Any advice much appreciated and apologies for yet another weight-gain thread!! Thanks in advance.


----------



## be positive (18 June 2013)

You would probably be better off adding oil to his feed or even better micronised linseed, this will add calories without fizz and also without adding to the size of the feed but the main difference will probably be when he gets some decent grass.


----------



## StarlightMagic (18 June 2013)

I would be changing the C+C to something like baileys no 4 first! C+C is not a lot different to Fast Fiber which is for laminitics and fatties


----------



## Nudibranch (18 June 2013)

Can you switch to haylege instead of hay?

Good, old fashioned, boring sugar beet is good for weight gain - preferably unmolassed. Doesn't come in a jazzy bag or have a catchy name but it works!


----------



## sonjafoers (18 June 2013)

Spillers Conditioning Fibre - very palatable too


----------



## JillA (18 June 2013)

TBH the main use for chaff is to stop them bolting their feed too quickly - they would need to consume vast quantities to make any difference to their weight. For weight gain (assuming you have ruled out worms/teeth/ulcers etc) the best thing is micronised linseed, unmollassed beet pulp and either good grass OR top quality hay or haylage, plus maybe a decent vits/minerals  balancer.
Bucket feeds are rather like the icing on the cake of good quality forage - if the forage is insufficient or poor quality the icing isn't going to be a lot of use.


----------



## PolarSkye (18 June 2013)

Another one voting for oil . . . I would also add either micronised linseed and/or ERS Pellets from Dodson & Horrell . . . both are high oil, low starch, low sugar and non heating but are fab for building condition.

P


----------



## whizzer (18 June 2013)

I avoid too much alfalfa for my poor doer as it does hot him up. I've used the spillers conditioning chaff for quite a few years now & he loves it(v picky horse) & it seems to help with his weight. I also have used dried grass as a chaff as well,which he did well on & it's very cheap as well!


----------



## Nudibranch (19 June 2013)

Oil is fine but I don't see why you would add it to something "empty" like chaff for weight gain?! You wouldn't try and build someone up on All Bran with olive oil sprinkled over would you? You'd give something more substantial in the first place before adding a high calorie supplement on top of high fibre. I really would ditch the chaff (unless he bolts) for something non-heating, nutritious and weight building. Like unmolassed beet, micronised linseed, etc. Not necessarily a bag of commercial sugary mix. That's probably my personal bugbear though!

And a good quality haylege, ad lib, will make a big difference.


----------



## Embo (19 June 2013)

Thanks for the advice so far! 

I don't want to change too much too soon so I will probably go for the micronised linseed as a starting point - just checked with my local feedbarn and they do stock it so will grab some this weekend. 

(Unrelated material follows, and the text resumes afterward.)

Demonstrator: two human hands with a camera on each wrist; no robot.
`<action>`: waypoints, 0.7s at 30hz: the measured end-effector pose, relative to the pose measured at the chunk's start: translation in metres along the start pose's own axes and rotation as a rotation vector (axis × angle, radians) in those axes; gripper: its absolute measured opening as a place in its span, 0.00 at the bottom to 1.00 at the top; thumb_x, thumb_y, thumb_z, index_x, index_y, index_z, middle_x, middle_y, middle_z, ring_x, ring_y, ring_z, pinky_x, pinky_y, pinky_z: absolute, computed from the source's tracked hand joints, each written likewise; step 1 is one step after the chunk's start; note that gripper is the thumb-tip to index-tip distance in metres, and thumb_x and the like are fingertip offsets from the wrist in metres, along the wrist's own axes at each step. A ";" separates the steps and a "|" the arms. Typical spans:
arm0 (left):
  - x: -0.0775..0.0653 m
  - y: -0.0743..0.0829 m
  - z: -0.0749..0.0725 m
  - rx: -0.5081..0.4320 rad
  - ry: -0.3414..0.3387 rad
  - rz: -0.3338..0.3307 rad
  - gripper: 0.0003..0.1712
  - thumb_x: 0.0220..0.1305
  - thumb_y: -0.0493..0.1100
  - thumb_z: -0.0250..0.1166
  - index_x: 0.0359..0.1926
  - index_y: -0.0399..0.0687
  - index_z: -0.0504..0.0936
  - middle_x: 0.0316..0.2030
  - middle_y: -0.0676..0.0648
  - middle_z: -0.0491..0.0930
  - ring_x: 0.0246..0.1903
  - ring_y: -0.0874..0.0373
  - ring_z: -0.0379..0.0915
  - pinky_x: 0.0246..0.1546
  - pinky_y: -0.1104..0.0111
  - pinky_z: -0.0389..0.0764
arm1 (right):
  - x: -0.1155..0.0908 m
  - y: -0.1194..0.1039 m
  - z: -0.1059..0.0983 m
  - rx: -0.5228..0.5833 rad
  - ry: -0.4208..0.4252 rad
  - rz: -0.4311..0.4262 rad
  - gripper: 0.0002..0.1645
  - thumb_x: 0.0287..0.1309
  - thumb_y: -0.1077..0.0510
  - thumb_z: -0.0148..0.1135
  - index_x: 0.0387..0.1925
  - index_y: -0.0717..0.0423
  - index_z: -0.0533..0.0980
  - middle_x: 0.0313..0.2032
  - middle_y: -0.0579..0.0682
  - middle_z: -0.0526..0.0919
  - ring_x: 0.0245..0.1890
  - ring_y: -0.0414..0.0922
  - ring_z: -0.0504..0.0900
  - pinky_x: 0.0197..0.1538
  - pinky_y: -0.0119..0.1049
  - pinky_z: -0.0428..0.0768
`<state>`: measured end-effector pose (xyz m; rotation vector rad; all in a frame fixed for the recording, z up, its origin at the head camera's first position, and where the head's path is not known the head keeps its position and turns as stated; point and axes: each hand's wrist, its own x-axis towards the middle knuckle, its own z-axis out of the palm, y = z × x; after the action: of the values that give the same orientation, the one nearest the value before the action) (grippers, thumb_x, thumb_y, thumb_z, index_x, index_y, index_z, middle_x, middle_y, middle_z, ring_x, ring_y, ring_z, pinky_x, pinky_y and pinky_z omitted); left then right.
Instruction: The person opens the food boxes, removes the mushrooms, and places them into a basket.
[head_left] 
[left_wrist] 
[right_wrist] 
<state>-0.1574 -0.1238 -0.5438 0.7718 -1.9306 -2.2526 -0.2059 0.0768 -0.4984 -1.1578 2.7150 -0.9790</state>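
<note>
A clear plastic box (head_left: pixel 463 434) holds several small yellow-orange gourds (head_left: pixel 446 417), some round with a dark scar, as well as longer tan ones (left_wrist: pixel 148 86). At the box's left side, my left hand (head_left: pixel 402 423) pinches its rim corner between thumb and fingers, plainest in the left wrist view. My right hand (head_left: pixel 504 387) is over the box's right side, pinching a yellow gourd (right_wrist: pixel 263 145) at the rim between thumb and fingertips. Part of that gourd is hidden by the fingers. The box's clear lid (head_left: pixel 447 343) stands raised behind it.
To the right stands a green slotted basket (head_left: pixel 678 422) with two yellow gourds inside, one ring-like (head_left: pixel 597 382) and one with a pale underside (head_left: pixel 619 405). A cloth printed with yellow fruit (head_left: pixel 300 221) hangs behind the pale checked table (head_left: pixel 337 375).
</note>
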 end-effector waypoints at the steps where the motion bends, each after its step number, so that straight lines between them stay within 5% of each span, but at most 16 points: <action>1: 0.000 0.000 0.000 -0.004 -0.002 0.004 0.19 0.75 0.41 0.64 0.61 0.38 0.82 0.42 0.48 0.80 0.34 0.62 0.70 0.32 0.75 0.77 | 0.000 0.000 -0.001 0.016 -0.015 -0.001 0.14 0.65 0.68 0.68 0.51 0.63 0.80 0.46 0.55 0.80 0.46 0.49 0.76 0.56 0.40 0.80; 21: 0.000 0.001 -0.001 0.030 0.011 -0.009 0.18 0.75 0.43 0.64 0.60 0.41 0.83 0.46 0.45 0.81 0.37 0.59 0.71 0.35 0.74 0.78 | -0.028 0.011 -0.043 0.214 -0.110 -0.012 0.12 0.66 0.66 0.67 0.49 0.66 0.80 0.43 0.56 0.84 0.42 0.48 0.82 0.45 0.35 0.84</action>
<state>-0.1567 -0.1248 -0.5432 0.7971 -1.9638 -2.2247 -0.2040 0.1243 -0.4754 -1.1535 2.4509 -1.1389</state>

I just have to be so cautious as he fizzes up at the slightest thing! Nightmare. Thank you all, keep any advice coming!


----------



## TGM (19 June 2013)

Nudibranch said:



			Oil is fine but I don't see why you would add it to something "empty" like chaff for weight gain?! You wouldn't try and build someone up on All Bran with olive oil sprinkled over would you?
		
Click to expand...

Oh dear, one of the common misconceptions of equine nutrition here!  Humans cannot digest fibre, hence high fibre foods such as All Bran are often used for dieters as it fills them up but doesn't supply lots of calories.

However, horses are different and CAN digest fibre, but some types of fibre are more easily digestible than others.  The fibre in straw, for example, is not easily digested, but grass and alfalfa are both sources of more highly digestible fibre and are therefore a good source of calories.  So whilst you might not want to give a straw chaff to a poor doer, grass and alfalfa based chaffs can be a useful way to get extra calories without feeding cereals.  Chaffs such as Alfafa A Oil and Readigrass, for example, contain as many calories as some conditioning cubes, weight for weight.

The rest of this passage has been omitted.